Along with civilian vehicles, Levkov also made attempts to employ the technology for military use. In 1937 a group of Moscow aircraft plant #84 engineers under his lead initiated the development of a hovercraft tank, or, as it was named in the original documentation, the amphibious hovering tank. It was loosely based on the L-1 hovercraft boat design, as well as related to the L-5 boat which was also in development stage at the time. The developers stated that such armored vehicle could be efficiently used in swampy and sand areas, as well as areas with plentiful lakes and rivers. In the end of 1937 a 1:4 scale mockup was built. However, it may be theorized that the project did not get the attention of high-ranking members of the military and therefore was never completed.

== Design ==
The vehicle's streamlined hull had U-shaped cross-section, following the L-1 boat's layout, and was to be welded from 10–13 mm steel armor plates, with sloping bow and stern.

Two M-25 aircraft engines, producing 1450 hp altogether, propelled two airscrews, which were mounted inside vertical tunnels at bow and stern parts of the hull. The design documentation stipulated that the vehicle, weighing 8.5 ton, would hover at 200–250 mm above water or ground surface and travel at 120 km/h. Cornering was achieved by means of louvers, which regulated the flow of air.
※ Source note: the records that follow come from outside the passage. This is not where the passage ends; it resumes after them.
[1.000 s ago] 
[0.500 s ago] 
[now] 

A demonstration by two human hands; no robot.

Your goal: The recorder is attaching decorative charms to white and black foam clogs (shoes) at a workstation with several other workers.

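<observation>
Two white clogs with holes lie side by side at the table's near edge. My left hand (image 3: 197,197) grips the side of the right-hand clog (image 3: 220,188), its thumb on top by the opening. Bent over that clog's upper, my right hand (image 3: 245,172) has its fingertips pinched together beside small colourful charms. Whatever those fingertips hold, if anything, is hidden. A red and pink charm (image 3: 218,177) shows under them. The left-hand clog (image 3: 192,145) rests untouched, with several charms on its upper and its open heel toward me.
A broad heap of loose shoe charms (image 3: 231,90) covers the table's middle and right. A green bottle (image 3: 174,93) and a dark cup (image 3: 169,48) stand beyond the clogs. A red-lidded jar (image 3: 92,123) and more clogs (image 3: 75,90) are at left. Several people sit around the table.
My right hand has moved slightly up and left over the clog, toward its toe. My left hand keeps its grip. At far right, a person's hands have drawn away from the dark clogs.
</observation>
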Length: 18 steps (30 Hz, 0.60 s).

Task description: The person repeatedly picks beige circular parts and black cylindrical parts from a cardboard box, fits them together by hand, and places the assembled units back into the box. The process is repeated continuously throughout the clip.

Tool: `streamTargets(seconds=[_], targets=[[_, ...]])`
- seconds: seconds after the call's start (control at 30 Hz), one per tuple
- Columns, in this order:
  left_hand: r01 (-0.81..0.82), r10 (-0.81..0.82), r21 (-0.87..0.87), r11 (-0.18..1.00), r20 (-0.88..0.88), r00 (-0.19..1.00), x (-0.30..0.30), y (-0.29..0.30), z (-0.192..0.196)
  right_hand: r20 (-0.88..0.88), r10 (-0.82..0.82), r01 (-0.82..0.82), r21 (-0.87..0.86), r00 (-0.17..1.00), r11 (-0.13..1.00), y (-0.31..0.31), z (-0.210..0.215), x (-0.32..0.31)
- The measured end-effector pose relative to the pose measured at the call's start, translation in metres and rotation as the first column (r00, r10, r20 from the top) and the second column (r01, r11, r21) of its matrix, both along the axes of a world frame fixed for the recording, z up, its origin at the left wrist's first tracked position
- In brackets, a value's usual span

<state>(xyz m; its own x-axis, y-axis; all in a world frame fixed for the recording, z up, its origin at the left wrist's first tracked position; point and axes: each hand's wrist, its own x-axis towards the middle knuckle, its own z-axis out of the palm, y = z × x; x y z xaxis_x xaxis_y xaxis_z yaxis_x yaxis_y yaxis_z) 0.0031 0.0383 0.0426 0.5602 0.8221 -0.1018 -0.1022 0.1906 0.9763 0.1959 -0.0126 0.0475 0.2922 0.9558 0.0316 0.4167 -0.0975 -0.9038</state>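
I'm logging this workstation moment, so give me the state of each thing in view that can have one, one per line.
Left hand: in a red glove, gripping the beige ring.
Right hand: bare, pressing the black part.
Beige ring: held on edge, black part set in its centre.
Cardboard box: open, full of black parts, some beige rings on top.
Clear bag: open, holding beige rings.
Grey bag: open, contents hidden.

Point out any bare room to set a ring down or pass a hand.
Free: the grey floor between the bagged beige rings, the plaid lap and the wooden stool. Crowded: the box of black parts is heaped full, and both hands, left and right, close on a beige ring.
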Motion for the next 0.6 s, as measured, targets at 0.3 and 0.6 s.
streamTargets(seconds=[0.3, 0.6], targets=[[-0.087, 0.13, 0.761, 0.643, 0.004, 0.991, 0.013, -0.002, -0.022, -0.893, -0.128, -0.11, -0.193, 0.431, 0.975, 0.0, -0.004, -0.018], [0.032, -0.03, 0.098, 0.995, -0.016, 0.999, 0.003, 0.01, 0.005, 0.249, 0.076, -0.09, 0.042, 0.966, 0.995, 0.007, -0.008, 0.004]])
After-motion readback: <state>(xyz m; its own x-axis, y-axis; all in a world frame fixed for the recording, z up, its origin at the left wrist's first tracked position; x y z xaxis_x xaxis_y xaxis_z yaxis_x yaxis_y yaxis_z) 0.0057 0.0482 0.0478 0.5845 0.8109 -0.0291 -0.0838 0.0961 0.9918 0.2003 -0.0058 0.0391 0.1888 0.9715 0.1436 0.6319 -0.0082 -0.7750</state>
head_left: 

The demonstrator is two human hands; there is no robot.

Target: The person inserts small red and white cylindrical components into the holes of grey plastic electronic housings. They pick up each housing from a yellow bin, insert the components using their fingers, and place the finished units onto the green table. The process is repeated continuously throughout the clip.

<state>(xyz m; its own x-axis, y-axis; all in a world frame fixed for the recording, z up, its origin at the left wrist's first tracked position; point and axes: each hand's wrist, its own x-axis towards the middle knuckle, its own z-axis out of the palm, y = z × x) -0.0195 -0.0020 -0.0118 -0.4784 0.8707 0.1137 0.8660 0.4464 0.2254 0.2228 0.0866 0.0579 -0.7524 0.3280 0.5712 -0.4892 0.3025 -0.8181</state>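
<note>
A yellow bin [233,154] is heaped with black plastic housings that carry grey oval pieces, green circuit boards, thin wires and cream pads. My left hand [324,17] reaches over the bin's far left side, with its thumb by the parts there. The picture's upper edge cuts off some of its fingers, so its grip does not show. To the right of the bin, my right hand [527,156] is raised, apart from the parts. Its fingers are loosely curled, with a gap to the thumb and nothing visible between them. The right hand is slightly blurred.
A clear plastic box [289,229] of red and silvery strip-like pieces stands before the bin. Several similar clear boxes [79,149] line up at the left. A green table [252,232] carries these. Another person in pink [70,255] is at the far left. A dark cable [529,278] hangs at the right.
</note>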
The tank was designed for a two-person crew: the driver who sat behind the forward propeller and the commander/gunner who operated the cylindrical rotating turret. The vehicle's armament consisted of one 7,62 mm (.30 Cal) Degtyarev tank machine gun.

== Modern evaluation ==
While it is extremely difficult to estimate the possible combat effectiveness of such an exotic concept as a hovering tank, it is obvious that speed and amphibious capabilities would be its major advantages, while technical reliability, as well as general plausibility of such a vehicle, are in question, considering the 1930s level of technology and the novelty of hovercraft vehicles back then altogether. Additionally, thin armor and presumably large size would make it an easy target for anti-tank artillery, or even large calibre machine guns and autocannons.

The reasons for which the development of this project was ceased are unknown.

Later, Pavel Grohovsky, an aircraft designer and inventor, worked at the Red Army Air Force OKB on a hovering armoured car with auxiliary wheels, which also was never completed.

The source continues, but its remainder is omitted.